Last winter I challenged myself to put on my big boy pants and get a big tech internship. To aid in my job hunt, I polished up this here blog, did a machine learning course and wrote a sleek CV. I won’t actually show it here because I don’t want to dox myself, but I want to highly recommend this typst template. Typst is awesome, and anyone who writes technical documents should check it out.
I applied to around a dozen positions. Most just rejected me after a couple of days. For the remaining positions, I had to do coding assessments first. If you view these as practising leetcode with the bonus chance of landing a job, they’re not too bad.
The Interview
A few weeks in, I was invited to an hour-long online interview for an SWE (software engineering) internship at AWS Berlin.
How to prep for ✨the interview✨
I was surprised to find that interview taking is a learnable skill - for both the technical and the behavioral part.
- Have your story straight. You should be able to confidently answer questions like “When are you graduating?”, “What time are you available for the internship?” or “Why did you apply for this specific role?”.
- Amazon are dead serious about their leadership principles. The behavioral interview consists of a bunch of “tell me about a time” questions related to these principles. Exponent on Youtube gives lots of good example questions. Copy at least a dozen of these down in your notes and write out STAR answers for each one. Even if the exact questions asked in the interview might be different, it’s crucial to have anecdotes ready.
- Know your data structures. The technical part did not require any fancy leetcode algorithms. The whole task was about using arrays, sets, maps, dequeues and knowing their time complexities.
The interview went great - I felt well prepared and the engineer who talked to me was really nice. At the end, they told me I’d hear back from them within a couple days.
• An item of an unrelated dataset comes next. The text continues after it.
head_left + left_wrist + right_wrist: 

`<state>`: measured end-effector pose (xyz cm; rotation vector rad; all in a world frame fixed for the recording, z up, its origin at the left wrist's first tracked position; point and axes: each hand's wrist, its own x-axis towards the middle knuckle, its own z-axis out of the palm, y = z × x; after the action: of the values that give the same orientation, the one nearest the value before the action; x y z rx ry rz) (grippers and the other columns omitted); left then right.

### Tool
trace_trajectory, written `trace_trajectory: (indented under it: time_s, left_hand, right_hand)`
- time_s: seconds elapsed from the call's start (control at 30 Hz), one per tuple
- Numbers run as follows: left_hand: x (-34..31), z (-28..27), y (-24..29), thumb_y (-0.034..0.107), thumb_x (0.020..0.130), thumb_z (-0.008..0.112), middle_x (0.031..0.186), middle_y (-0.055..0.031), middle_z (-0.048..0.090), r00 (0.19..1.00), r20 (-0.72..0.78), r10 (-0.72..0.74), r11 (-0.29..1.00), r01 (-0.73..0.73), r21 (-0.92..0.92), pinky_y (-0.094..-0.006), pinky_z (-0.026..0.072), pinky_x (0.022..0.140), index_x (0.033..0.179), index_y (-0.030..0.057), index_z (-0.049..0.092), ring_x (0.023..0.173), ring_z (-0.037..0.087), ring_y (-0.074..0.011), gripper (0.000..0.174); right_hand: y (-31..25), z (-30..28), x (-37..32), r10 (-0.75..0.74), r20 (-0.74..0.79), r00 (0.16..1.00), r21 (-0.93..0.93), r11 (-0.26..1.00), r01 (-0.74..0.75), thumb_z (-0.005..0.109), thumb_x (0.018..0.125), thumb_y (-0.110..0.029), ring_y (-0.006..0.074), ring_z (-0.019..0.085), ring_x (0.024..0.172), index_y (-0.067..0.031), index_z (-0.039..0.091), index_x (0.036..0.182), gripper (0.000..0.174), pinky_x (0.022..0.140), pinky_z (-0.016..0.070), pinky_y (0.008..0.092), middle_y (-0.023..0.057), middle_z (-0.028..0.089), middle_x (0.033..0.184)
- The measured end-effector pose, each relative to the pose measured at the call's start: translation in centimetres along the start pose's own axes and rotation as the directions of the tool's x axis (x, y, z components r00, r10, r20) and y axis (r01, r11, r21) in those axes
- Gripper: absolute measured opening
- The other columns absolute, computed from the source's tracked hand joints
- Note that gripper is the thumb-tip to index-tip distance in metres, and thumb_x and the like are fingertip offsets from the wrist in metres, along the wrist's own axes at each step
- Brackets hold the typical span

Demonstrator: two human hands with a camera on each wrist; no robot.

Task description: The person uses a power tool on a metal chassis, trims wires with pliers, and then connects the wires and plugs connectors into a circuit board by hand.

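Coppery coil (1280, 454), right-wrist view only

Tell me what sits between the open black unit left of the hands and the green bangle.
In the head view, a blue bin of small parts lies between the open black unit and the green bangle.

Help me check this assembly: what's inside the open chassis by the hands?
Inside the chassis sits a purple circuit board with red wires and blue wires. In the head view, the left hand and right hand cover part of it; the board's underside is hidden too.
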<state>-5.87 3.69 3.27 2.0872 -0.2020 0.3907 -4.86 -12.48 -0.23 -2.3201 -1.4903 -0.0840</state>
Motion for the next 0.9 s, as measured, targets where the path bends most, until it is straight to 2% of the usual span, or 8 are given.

Then I got no response. 💀
Or Did I?

After weeks of no reply, I sent out an email to the recruiter, not expecting much. To my surprise, they said my application had gotten lost over the easter holidays and ended up offering me the SWE internship spot.
The Job
In August, I began my 3-month stint as software engineering intern at the AWS billing department in Berlin. My team consisted of around a dozen engineers maintaining the subscription system. Basically, if you go to aws.com and rent an S3 storage bucket, my team’s API gets called to put this information into one (1) gargantuan SQL database.
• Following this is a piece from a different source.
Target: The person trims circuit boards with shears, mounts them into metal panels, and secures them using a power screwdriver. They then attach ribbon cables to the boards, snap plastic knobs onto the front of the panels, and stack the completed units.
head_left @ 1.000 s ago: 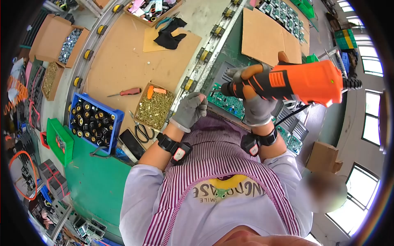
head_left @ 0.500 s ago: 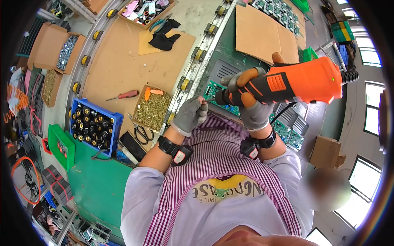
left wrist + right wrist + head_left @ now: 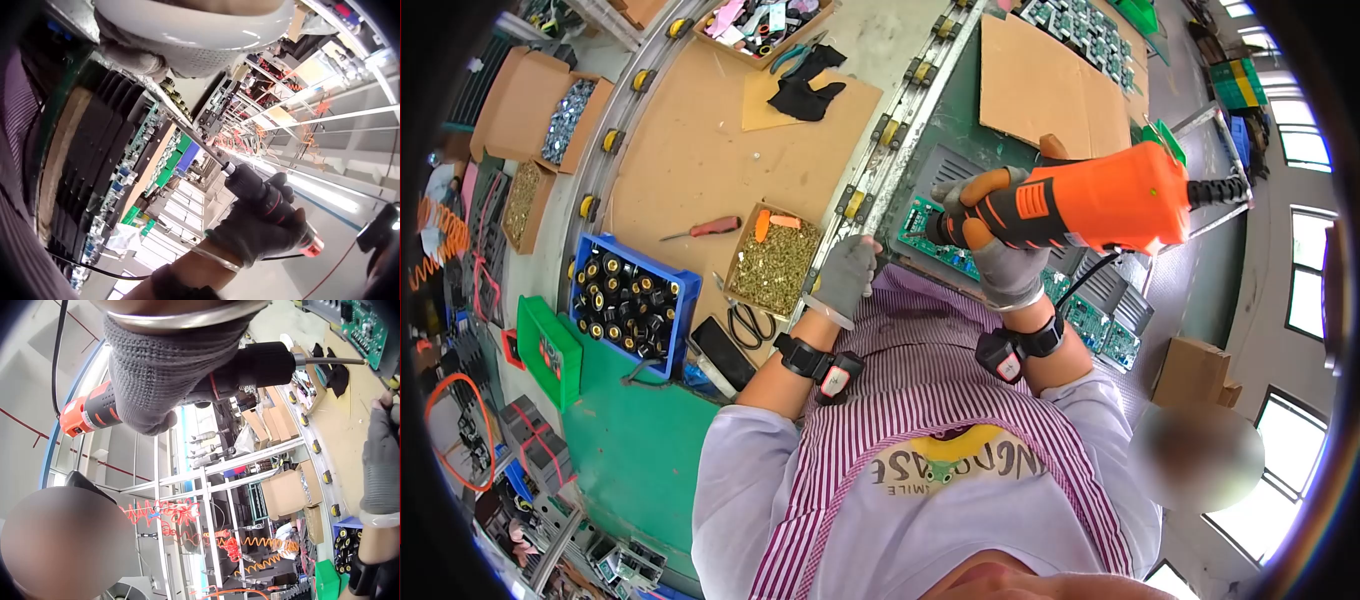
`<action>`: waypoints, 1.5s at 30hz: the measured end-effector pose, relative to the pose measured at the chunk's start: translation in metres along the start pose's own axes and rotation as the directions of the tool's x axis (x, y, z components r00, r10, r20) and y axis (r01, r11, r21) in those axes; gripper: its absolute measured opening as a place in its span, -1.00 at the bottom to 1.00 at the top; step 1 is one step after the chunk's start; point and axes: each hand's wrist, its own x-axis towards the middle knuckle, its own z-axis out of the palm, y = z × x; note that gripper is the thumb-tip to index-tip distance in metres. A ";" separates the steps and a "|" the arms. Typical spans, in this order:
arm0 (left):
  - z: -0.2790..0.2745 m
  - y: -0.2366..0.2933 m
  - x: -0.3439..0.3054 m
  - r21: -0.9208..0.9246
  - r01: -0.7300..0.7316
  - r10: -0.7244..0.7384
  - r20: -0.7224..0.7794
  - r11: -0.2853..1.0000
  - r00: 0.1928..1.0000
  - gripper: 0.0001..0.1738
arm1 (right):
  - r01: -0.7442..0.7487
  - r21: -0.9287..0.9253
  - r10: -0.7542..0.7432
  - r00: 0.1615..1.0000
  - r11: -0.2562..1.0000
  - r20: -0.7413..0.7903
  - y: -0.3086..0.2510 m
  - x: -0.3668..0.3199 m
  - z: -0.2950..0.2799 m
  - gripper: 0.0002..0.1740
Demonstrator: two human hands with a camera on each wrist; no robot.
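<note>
My gloved right hand (image 3: 1012,268) grips an orange and black electric screwdriver (image 3: 1115,200) around its dark front end. Its long metal bit (image 3: 337,360) has a small brass-coloured piece at the tip in the right wrist view. Under the screwdriver's nose lies a green circuit board (image 3: 953,257), partly covered by tool and hand. My gloved left hand (image 3: 847,277) hovers left of the board, near a box of brass-coloured screws (image 3: 775,265). Its fingertips are bare of glove and bent in the head view; I cannot tell whether they hold anything.
A blue crate (image 3: 688,310) of black knob-like parts stands left, beside a green bin (image 3: 540,385). A red screwdriver (image 3: 715,227), scissors (image 3: 750,325) and a phone (image 3: 722,350) lie nearby. A roller rail (image 3: 890,130) runs behind; flat cardboard (image 3: 1050,95) lies beyond the board.
The left fingers met the bit tip half a second ago and have since drawn back left. The electric screwdriver has shifted left, its nose now over the circuit board.
</note>
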 end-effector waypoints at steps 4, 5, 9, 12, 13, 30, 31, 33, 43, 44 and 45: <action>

Bought a tie and the manager said I looked like Jim from the office. Nicest compliment I’ve ever gotten.
During my internship, I designed and implemented an API for registering new services into this database at the right places - a process which had to be done manually before. I’m proud to say it was merged into production 😎
That means, as of late 2025, my code gets used every time AWS launches a new product. For example, Nova 2, a new AI model released this month, was (to the best of my knowledge) put into the subscription database by my API. It’s a small cog in a large machine, but I’m very pleased I got to implement something at such a huge scale.
What I Learned
Keep bugging people.
There’s no one there to take you by the hand and show you the next step. If you want to do good work or learn something, you have to constantly ask your colleagues for help. Luckily for me, all of them were really nice.
Disagree with your superiors.
The amazon codebase is enormous. If you work with one specific feature for a couple days, you’ll probably be more familiar with it than your colleagues - even if you’re just the intern. That means if you disagree with them about how something should be designed, you should tell them! Just make sure you clearly write out your reasoning before. You’ll feel like a nerd, but citing sources like blog posts or stackoverflow threads helps prove your point.
Take notes.
You forget a thousand things everyday, make sure this is one of them.
― Michael De Santa, GTA V
I forget a thousand things for sure - be it a company specific acronym, a link to an internal page or what we discussed in yesterday’s meeting. Obsidian and bookmarks help.